* Task to carry out: Across the material below, how many lines contain the word "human"? Respond with the number only.

* The records:
<<<<
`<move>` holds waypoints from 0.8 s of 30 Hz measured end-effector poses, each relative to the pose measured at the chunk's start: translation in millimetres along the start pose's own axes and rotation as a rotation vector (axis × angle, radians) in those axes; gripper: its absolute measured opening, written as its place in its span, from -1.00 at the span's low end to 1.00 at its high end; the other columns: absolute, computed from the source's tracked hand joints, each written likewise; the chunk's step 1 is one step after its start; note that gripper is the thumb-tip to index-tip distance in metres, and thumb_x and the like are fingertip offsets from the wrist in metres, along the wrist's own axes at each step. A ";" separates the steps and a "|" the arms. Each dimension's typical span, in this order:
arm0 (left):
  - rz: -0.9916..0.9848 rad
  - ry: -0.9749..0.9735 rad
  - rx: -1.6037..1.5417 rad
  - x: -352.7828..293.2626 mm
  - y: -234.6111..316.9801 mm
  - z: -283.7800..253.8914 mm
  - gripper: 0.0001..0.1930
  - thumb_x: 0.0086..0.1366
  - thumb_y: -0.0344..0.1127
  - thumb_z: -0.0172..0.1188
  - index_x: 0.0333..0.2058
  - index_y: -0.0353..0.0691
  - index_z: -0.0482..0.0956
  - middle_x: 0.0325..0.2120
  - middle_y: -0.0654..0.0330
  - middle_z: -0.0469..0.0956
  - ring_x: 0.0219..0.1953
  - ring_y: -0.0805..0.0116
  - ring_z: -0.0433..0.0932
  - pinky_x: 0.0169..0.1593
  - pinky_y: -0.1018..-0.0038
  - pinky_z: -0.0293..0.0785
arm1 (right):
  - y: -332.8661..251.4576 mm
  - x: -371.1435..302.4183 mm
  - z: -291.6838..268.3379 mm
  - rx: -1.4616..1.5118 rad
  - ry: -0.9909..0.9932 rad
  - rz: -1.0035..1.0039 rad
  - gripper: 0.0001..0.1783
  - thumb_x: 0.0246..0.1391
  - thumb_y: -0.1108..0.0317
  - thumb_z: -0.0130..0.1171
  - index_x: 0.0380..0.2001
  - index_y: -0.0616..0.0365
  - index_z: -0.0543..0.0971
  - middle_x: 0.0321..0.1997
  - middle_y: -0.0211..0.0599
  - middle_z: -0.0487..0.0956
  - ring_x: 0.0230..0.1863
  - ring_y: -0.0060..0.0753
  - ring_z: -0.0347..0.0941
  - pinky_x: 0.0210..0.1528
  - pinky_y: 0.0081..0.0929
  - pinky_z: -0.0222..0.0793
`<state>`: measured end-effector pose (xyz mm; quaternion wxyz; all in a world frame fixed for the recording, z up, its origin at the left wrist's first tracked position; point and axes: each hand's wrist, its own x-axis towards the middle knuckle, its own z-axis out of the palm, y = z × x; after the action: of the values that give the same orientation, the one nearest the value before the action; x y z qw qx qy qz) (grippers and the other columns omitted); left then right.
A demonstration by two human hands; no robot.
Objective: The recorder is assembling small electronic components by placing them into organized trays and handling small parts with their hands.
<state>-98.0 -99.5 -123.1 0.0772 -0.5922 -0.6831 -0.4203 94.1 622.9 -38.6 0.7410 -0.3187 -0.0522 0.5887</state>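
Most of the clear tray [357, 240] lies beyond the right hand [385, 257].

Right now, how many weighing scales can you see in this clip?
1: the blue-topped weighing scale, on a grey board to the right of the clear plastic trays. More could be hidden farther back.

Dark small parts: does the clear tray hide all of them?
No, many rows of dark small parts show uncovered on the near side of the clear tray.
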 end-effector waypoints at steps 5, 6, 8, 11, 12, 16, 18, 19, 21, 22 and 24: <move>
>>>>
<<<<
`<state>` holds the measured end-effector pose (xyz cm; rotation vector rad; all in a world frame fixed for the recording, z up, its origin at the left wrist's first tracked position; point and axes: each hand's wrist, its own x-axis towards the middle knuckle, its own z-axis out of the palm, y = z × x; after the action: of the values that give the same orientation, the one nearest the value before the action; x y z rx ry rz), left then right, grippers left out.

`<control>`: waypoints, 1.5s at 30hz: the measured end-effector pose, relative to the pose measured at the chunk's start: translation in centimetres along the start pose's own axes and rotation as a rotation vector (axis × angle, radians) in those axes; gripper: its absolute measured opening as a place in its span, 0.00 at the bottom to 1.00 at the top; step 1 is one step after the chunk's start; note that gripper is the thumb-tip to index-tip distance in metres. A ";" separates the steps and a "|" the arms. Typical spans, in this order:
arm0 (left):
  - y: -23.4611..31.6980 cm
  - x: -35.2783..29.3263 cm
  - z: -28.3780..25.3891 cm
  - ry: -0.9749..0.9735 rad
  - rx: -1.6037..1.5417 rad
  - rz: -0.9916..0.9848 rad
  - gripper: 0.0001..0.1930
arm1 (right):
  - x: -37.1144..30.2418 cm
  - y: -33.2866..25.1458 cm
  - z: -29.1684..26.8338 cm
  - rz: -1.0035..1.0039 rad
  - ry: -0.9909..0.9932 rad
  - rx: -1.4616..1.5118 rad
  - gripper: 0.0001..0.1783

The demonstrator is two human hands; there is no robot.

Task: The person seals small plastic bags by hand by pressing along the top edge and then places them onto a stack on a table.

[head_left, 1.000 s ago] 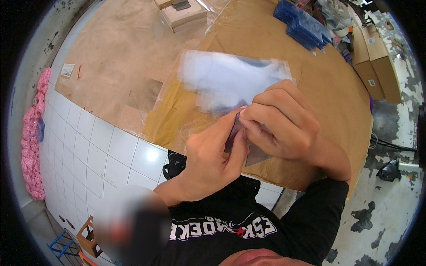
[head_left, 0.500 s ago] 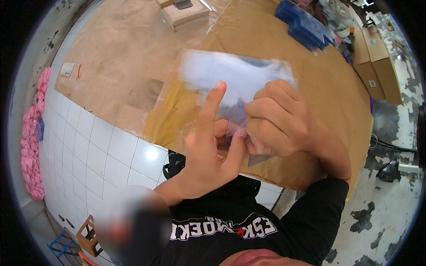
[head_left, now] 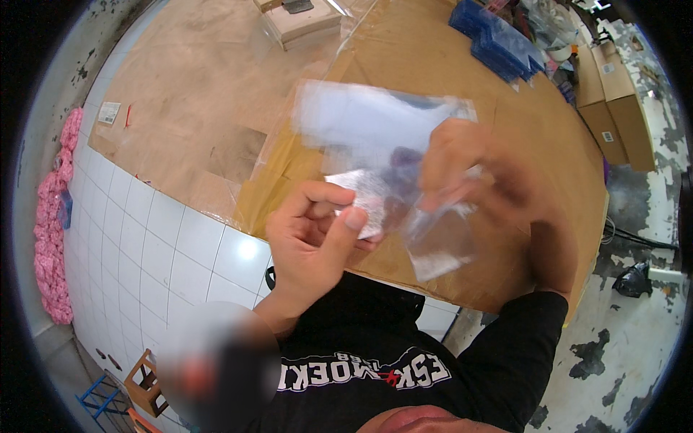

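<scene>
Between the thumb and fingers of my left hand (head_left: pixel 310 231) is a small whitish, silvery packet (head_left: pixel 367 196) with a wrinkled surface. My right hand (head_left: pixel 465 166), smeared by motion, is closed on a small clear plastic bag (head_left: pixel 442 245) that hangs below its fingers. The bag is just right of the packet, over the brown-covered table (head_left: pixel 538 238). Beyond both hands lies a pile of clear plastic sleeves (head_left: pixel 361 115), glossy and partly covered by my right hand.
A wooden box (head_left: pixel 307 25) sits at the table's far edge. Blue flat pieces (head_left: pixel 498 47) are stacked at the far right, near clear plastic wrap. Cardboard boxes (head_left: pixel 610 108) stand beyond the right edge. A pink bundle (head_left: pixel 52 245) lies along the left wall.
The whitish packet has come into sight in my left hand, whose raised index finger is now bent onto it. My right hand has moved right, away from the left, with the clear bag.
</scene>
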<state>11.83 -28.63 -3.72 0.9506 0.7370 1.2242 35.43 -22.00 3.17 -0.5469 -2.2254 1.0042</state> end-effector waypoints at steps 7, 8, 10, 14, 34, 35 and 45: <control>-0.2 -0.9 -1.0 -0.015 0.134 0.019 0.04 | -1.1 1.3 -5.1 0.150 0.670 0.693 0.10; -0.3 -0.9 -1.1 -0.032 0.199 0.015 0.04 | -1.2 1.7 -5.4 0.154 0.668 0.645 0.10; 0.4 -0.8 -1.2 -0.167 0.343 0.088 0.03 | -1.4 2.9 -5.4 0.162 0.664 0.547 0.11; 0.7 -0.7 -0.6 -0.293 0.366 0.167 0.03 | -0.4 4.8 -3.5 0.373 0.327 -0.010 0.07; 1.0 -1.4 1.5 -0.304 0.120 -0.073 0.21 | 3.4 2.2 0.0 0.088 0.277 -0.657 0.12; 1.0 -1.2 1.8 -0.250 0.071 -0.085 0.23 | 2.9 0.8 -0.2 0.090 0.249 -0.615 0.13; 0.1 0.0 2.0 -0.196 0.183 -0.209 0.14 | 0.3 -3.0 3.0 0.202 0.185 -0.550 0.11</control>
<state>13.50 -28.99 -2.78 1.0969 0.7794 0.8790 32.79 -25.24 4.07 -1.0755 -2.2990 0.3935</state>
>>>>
* Response for this exercise: 2